• Work item: Find the string "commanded" in the records and copy each line where it occurs.

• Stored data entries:

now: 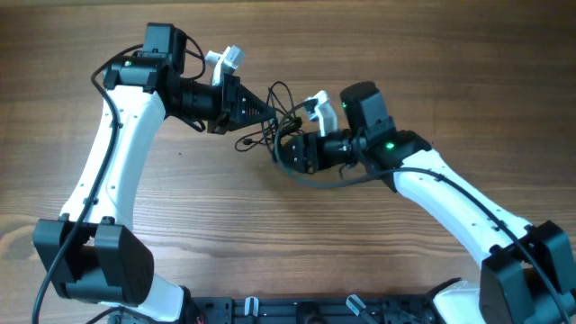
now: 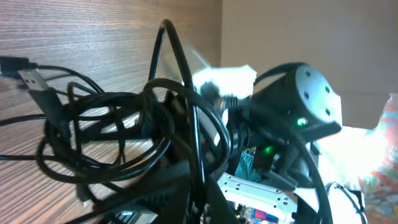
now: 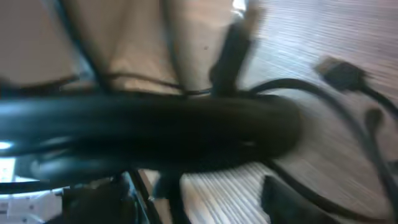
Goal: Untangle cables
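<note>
The cables (image 1: 270,126) form a loose knot of thin black loops at the centre of the table (image 1: 405,54), between the two grippers. They look light, limp and springy, and would likely slide through a weak pinch. A free plug end (image 2: 34,78) appears the best place to take hold. The right gripper (image 1: 288,148), nearer the base, reaches leftward into the knot; whether its jaws stand apart cannot be told. Beyond it, the left gripper (image 1: 268,110) points rightward, jaws together, seemingly pinching a strand.
</note>
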Controlling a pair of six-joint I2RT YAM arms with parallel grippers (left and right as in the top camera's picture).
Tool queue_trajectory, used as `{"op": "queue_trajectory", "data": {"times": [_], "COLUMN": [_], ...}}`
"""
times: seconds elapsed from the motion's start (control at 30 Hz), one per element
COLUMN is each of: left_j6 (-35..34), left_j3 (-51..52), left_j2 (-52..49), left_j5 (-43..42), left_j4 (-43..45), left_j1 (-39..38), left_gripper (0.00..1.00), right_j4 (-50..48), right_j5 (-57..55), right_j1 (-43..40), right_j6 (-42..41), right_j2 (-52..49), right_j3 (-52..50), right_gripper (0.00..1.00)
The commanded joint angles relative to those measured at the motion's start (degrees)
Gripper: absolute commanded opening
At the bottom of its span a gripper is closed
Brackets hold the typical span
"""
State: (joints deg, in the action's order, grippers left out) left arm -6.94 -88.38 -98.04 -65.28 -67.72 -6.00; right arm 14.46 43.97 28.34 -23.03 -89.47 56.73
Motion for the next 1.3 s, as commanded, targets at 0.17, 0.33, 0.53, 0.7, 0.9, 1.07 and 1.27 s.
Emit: {"op": "queue_trajectory", "data": {"times": [0.17,0.33,0.53,0.7,0.9,1.07,1.27], "left_j6": [-4.9,-19.2,-19.3,-22.4,5.7,5.7,-11.1], "left_j3": [0.3,0.3,0.3,0.3,0.3,0.3,0.3], "left_j2": [-0.2,-0.2,-0.2,-0.2,-0.2,-0.2,-0.2], "left_j5": [2.1,29.7,37.7,41.2,0.2,3.4,22.6], "left_j4": [0.7,-2.3,-4.4,-5.0,-5.8,-6.8,-5.9], "left_j1": [3.2,6.3,7.0,7.0,7.0,7.0,7.0], "left_gripper": [0.04,0.04,0.04,0.04,0.04,0.04,0.04], "right_j4": [-2.0,-3.4,-2.8,4.0,12.4,16.6,16.7], "right_j5": [11.9,12.4,-3.1,-26.5,-29.4,-29.4,-29.4], "right_j1": [1.4,-0.8,-7.4,-7.4,-7.4,-7.4,-7.4], "right_j6": [2.3,-4.6,-8.6,-18.0,-20.7,-20.7,-20.7], "right_j2": [-0.9,3.5,17.7,22.0,21.4,21.4,21.4], "right_j3": [0.6,1.5,1.5,1.5,1.4,1.4,1.4], "right_gripper": [0.04,0.04,0.04,0.04,0.66,1.00,1.00]}}
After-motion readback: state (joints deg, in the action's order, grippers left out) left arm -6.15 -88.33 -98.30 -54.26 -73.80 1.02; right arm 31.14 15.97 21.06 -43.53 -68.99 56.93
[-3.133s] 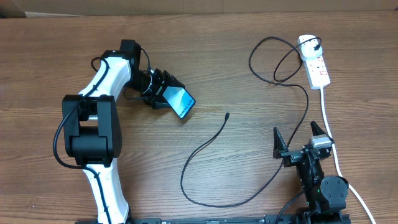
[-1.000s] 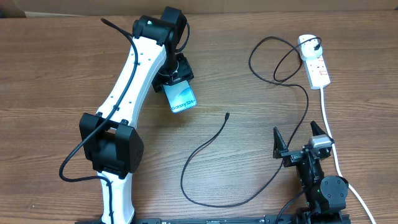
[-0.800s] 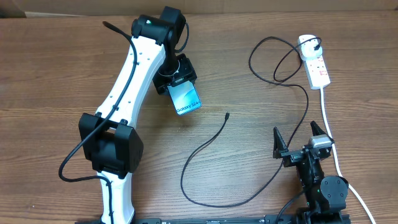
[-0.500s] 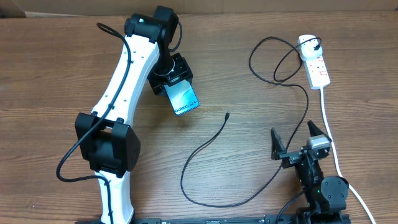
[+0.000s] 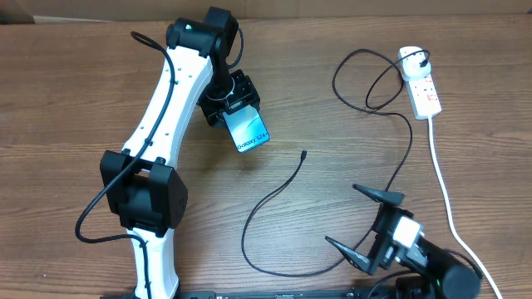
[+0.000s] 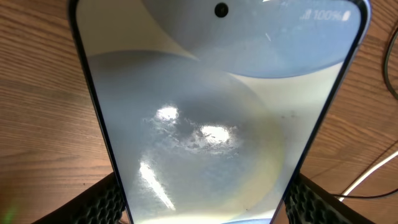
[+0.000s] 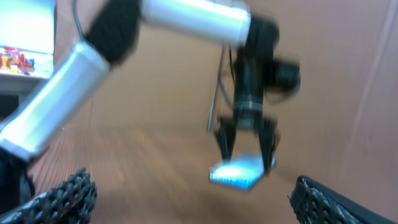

• Task result:
The commanded joint angles relative to those measured at the motion's start (degrees)
Gripper: absolute commanded opening
Motion for the next 1.3 s, as commanded, targets at 0.17, 0.33, 0.53, 0.7, 0.9, 1.07 and 1.27 s.

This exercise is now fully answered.